[Entries taken from a collection]

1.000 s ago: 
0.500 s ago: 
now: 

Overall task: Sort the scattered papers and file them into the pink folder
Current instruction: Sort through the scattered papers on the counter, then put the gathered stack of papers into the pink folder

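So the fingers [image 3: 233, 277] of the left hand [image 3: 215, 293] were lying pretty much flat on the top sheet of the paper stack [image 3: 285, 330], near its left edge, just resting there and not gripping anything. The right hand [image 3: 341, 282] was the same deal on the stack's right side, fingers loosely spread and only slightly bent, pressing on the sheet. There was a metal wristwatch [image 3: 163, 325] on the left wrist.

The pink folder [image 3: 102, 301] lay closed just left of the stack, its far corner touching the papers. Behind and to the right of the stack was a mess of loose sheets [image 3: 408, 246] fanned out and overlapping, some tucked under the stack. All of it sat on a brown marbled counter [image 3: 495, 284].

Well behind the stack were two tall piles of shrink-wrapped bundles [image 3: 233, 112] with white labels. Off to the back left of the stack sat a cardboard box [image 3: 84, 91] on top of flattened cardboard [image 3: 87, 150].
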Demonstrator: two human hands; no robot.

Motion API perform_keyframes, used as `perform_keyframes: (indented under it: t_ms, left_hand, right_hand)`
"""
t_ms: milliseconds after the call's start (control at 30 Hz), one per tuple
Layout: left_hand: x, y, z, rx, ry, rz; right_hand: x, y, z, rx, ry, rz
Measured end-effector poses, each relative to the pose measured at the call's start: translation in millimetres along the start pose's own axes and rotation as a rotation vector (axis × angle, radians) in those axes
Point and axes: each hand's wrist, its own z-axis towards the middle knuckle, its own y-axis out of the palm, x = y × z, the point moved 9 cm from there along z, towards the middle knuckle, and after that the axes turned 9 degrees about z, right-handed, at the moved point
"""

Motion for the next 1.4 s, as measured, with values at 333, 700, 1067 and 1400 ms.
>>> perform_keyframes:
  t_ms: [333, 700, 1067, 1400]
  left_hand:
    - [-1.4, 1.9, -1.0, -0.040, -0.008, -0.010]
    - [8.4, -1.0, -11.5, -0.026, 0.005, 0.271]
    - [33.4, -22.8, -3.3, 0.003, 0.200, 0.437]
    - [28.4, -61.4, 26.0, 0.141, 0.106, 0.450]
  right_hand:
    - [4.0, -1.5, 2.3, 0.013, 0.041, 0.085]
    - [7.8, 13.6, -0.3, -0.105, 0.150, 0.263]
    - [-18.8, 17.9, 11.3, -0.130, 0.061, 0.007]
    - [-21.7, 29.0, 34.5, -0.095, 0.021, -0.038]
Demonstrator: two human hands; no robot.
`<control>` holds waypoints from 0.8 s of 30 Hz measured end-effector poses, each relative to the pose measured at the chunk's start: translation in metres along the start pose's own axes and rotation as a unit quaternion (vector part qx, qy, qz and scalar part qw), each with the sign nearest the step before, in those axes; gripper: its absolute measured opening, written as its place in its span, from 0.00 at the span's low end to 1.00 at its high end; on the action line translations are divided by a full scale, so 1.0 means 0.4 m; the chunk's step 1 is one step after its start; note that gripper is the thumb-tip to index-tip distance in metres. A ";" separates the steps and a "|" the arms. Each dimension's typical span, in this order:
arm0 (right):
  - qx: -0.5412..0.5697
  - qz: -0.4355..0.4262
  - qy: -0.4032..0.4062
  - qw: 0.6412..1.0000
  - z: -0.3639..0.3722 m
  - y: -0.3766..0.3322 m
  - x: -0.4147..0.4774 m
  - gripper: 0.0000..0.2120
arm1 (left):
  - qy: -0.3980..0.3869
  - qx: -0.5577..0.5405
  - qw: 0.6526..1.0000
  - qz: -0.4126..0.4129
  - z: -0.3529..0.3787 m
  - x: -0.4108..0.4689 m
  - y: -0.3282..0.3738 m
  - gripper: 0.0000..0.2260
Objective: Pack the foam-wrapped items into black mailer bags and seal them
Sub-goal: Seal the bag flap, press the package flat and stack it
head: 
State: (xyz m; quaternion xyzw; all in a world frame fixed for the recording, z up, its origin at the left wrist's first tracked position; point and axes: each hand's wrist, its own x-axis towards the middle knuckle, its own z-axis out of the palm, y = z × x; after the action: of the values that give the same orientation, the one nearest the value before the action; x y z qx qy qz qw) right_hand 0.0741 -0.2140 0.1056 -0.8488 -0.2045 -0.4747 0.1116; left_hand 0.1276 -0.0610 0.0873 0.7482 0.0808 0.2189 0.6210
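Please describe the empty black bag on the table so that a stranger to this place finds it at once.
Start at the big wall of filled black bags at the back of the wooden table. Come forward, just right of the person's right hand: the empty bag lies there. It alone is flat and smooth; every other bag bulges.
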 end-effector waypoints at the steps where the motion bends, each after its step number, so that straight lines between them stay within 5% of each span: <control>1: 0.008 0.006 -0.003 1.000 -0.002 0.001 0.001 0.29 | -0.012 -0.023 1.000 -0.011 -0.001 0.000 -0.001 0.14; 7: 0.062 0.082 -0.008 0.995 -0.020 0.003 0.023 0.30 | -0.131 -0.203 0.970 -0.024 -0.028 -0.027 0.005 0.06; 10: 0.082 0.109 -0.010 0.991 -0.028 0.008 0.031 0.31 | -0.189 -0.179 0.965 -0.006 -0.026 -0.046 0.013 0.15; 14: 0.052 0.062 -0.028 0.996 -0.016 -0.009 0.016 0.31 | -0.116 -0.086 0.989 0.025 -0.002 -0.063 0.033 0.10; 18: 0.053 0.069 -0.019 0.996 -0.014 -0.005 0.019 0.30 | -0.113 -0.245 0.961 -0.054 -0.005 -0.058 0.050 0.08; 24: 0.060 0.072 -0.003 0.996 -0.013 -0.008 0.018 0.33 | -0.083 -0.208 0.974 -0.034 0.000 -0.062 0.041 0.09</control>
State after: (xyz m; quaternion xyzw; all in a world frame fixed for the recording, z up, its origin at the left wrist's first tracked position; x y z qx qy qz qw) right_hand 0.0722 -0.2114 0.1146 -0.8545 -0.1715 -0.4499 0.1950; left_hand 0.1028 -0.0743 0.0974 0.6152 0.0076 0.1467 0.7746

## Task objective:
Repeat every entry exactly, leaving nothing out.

## Answer to this problem:
1.000 s ago: 
0.500 s ago: 
now: 

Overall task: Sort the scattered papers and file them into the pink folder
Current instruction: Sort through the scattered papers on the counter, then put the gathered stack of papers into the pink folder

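So the fingers [image 3: 233, 277] of the left hand [image 3: 215, 293] were lying pretty much flat on the top sheet of the paper stack [image 3: 285, 330], near its left edge, just resting there and not gripping anything. The right hand [image 3: 341, 282] was the same deal on the stack's right side, fingers loosely spread and only slightly bent, pressing on the sheet. There was a metal wristwatch [image 3: 163, 325] on the left wrist.

The pink folder [image 3: 102, 301] lay closed just left of the stack, its far corner touching the papers. Behind and to the right of the stack was a mess of loose sheets [image 3: 408, 246] fanned out and overlapping, some tucked under the stack. All of it sat on a brown marbled counter [image 3: 495, 284].

Well behind the stack were two tall piles of shrink-wrapped bundles [image 3: 233, 112] with white labels. Off to the back left of the stack sat a cardboard box [image 3: 84, 91] on top of flattened cardboard [image 3: 87, 150].
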Demonstrator: two human hands; no robot.

Motion API perform_keyframes, used as `perform_keyframes: (indented under it: t_ms, left_hand, right_hand)`
"""
t_ms: milliseconds after the call's start (control at 30 Hz), one per tuple
Layout: left_hand: x, y, z, rx, ry, rz; right_hand: x, y, z, rx, ry, rz
Measured end-effector poses, each relative to the pose measured at the call's start: translation in millimetres along the start pose's own axes and rotation as a rotation vector (axis × angle, radians) in those axes
Point and axes: each hand's wrist, its own z-axis towards the middle knuckle, its own y-axis out of the palm, x = y × z, the point moved 9 cm from there along z, towards the middle knuckle, and after that the axes turned 9 degrees about z, right-handed, at the moved point
"""

Motion for the next 1.4 s, as measured, with values at 333, 700, 1067 and 1400 ms.
>>> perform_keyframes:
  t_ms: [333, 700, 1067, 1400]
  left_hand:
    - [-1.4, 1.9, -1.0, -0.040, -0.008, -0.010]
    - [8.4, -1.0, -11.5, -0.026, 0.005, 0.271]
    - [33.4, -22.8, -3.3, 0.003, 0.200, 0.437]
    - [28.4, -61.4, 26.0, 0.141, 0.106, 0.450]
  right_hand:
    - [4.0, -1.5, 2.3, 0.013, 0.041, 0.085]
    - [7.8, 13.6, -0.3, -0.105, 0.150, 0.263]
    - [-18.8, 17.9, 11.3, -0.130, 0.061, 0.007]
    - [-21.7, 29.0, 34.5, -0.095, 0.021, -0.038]
Demonstrator: two human hands; no robot.
`<control>` holds waypoints from 0.8 s of 30 Hz measured end-effector poses, each relative to the pose measured at the chunk's start: translation in metres along the start pose's own axes and rotation as a unit quaternion (vector part qx, qy, qz and scalar part qw), each with the sign nearest the step before, in those axes; gripper: its absolute measured opening, written as its place in its span, from 0.00 at the span's low end to 1.00 at its high end; on the action line translations are divided by a full scale, so 1.0 means 0.4 m; the chunk's step 1 is one step after its start; note that gripper is the thumb-tip to index-tip distance in metres. A ";" separates the steps and a "|" the arms. Each dimension's typical span, in this order:
arm0 (right):
  - qx: -0.5412..0.5697
  - qz: -0.4355..0.4262
  - qy: -0.4032..0.4062
  - qw: 0.6412..1.0000
  - z: -0.3639..0.3722 m
  - y: -0.3766..0.3322 m
  - x: -0.4147..0.4774 m
  - gripper: 0.0000..0.2120
arm1 (left):
  - qy: -0.3980..0.3869
  - qx: -0.5577..0.5405
  - qw: 0.6526..1.0000
  - qz: -0.4126..0.4129
  - z: -0.3529..0.3787 m
  - x: -0.4108..0.4689 m
  - y: -0.3282..0.3738 m
  - gripper: 0.0000..0.2260
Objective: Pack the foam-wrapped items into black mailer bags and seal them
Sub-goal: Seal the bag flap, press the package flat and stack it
head: 
State: (xyz m; quaternion xyzw; all in a world frame fixed for the recording, z up, its origin at the left wrist's first tracked position; point and axes: each hand's wrist, its own x-axis towards the middle knuckle, its own z-axis out of the palm, y = z × x; after the action: of the values that give the same orientation, the one nearest the value before the action; x y z qx qy qz qw) right_hand 0.0741 -0.2140 0.1056 -0.8488 -0.2045 -0.4747 0.1116; left_hand 0.1276 -0.0610 0.0873 0.7482 0.0808 0.2189 0.6210
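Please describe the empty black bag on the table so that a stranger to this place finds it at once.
Start at the big wall of filled black bags at the back of the wooden table. Come forward, just right of the person's right hand: the empty bag lies there. It alone is flat and smooth; every other bag bulges.
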 end-effector waypoints at the steps where the motion bends, each after its step number, so that straight lines between them stay within 5% of each span: <control>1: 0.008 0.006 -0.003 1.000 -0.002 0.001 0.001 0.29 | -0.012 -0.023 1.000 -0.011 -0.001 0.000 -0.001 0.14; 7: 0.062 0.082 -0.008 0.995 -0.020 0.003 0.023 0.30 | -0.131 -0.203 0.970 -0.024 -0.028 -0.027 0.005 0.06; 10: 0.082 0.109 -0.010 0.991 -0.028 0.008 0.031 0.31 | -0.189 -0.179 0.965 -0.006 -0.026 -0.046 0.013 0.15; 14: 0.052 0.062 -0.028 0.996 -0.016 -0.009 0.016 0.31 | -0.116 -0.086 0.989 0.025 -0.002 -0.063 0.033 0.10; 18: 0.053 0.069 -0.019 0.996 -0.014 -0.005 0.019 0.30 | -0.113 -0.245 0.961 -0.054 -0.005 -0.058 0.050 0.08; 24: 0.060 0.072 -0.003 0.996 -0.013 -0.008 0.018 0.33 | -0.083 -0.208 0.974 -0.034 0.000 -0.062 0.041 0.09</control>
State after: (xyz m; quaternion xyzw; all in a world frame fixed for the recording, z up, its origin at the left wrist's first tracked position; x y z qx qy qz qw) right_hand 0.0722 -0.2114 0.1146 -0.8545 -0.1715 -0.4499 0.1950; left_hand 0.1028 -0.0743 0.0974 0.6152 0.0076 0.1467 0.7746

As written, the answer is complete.